> **Your instructions**:
What lines in the records include the string "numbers"? Return each one.

Records excerpted from a collection:
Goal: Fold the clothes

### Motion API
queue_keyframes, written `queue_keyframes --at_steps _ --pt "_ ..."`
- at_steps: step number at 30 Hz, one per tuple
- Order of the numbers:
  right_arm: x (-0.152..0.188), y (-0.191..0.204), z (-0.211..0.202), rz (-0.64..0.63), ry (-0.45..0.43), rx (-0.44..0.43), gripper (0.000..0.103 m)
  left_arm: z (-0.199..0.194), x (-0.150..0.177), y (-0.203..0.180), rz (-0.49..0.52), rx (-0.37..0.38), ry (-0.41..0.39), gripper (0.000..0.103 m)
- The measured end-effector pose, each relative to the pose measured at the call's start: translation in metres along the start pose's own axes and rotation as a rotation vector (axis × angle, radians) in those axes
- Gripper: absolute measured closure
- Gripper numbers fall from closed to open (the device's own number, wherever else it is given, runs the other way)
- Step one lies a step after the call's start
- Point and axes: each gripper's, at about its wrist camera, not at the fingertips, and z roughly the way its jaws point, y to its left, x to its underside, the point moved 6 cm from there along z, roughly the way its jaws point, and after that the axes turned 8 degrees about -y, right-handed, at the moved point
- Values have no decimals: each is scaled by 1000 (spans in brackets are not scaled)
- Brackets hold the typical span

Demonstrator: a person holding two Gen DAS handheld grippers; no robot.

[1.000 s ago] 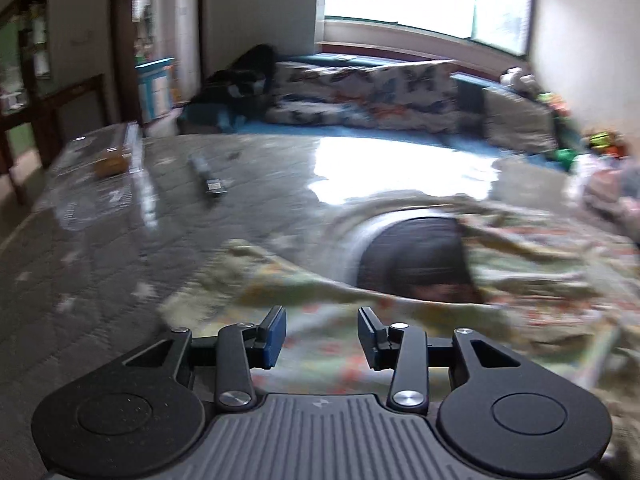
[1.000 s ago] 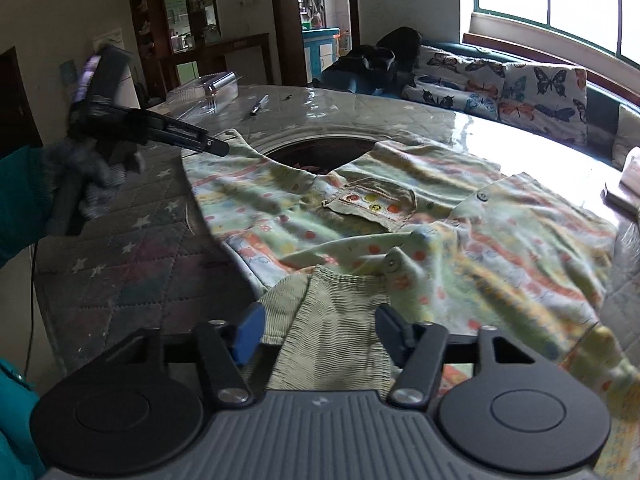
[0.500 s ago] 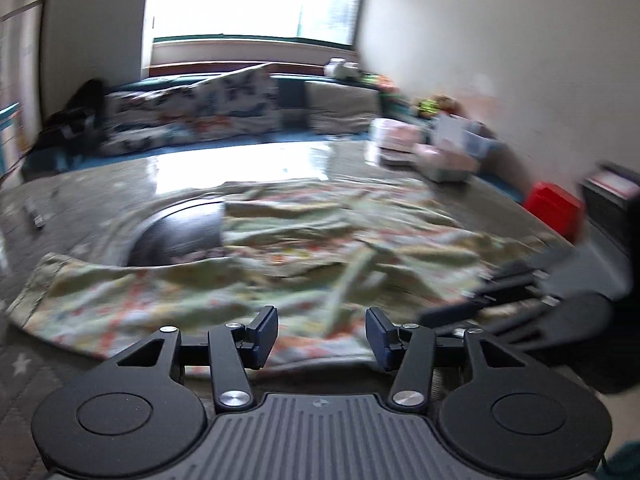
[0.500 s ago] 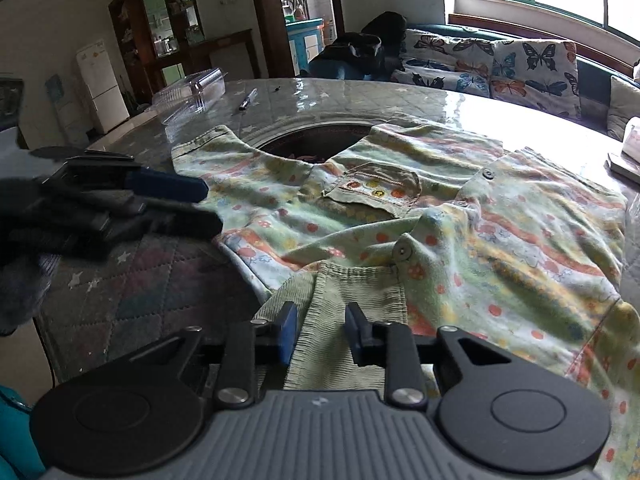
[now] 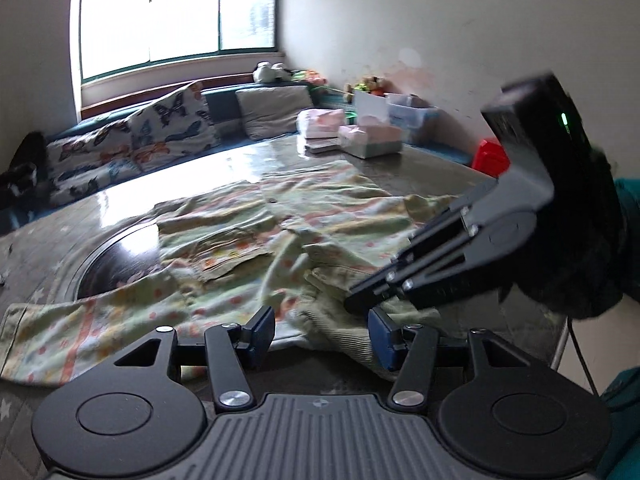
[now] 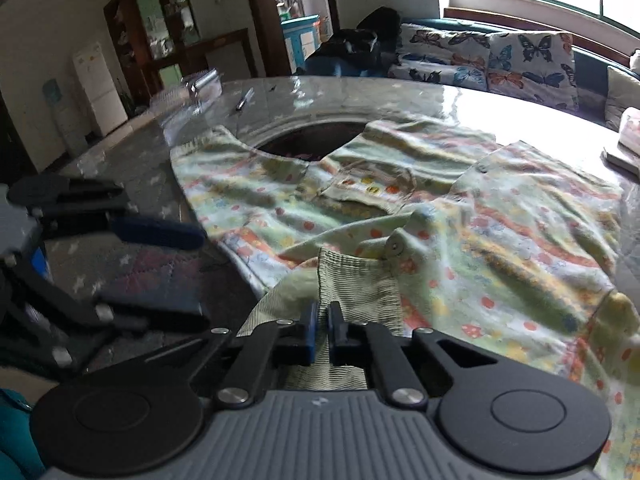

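- Right wrist view has the right tongs (image 6: 322,330) pressed together on the ribbed green hem (image 6: 356,284) of the little shirt (image 6: 460,220); the cloth runs straight between the blue pads and bunches up there.
- That shirt, pale green with orange and yellow spots and stripes, lies spread and rumpled on the worktop (image 6: 340,92), front up, with a small patch pocket (image 6: 360,192) near its middle and a round snap (image 6: 396,246) just beyond the pinched hem.
- One shoulder of the shirt laps over the edge of the dark round hole (image 6: 312,142) sunk in the worktop.
- Off to the left in the same view the left tongs (image 6: 160,264) hang over the quilted, star-patterned worktop cover beside the shirt, spread, with nothing between the fingers.
- Left wrist view agrees: the left tongs (image 5: 322,336) stand apart above the near edge of the shirt (image 5: 248,240), pads clear of the cloth, while the right tongs (image 5: 360,300) come in from the right with their tips down on the hem.
- Beyond, a pen (image 6: 244,99) lies on the far worktop, pink boxes (image 5: 370,140) sit near its other side, and butterfly cushions (image 6: 492,64) line the window bench.
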Motion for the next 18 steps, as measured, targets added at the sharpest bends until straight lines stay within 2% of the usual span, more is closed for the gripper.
queue_keyframes --at_steps 5,8,13,15,17,18 --pt "-9 -10 -17 41 -40 3 99 15 -1 -16 103 50 1 49" --pt "-13 -15 -26 63 -67 5 99 26 2 -22 156 67 19 58" --pt "-15 -21 -35 95 -94 7 99 41 9 -28 245 76 61 63" --pt "-15 -23 -37 105 -103 6 99 47 12 -29 264 79 83 74" --pt "-15 -25 -39 113 -111 10 99 48 11 -25 229 86 92 93" --pt "-15 -26 -40 117 -115 11 99 49 11 -23 211 90 95 93"
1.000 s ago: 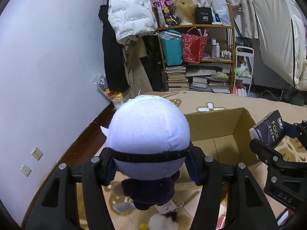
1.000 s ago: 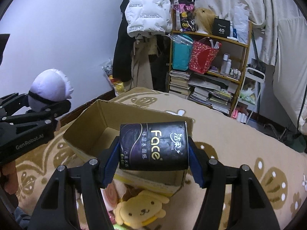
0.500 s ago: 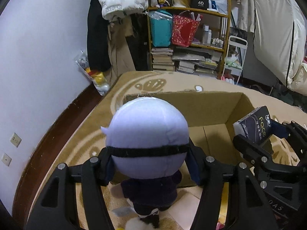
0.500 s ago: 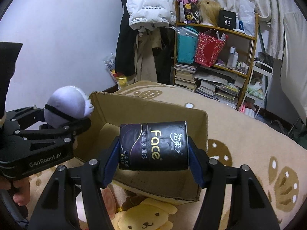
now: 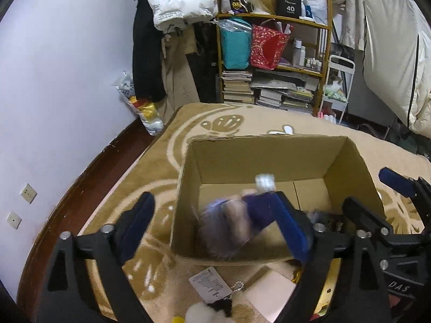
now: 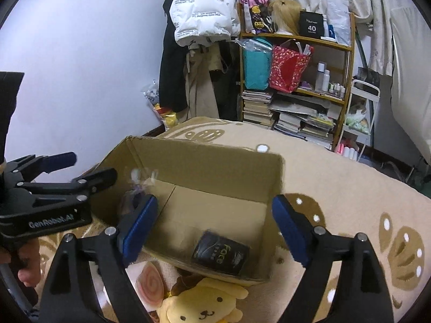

> **Exercise solution**:
- Order of the numbers:
- Gripper numbers fall from closed to open (the device's own number, wherever else it is given, runs the other way)

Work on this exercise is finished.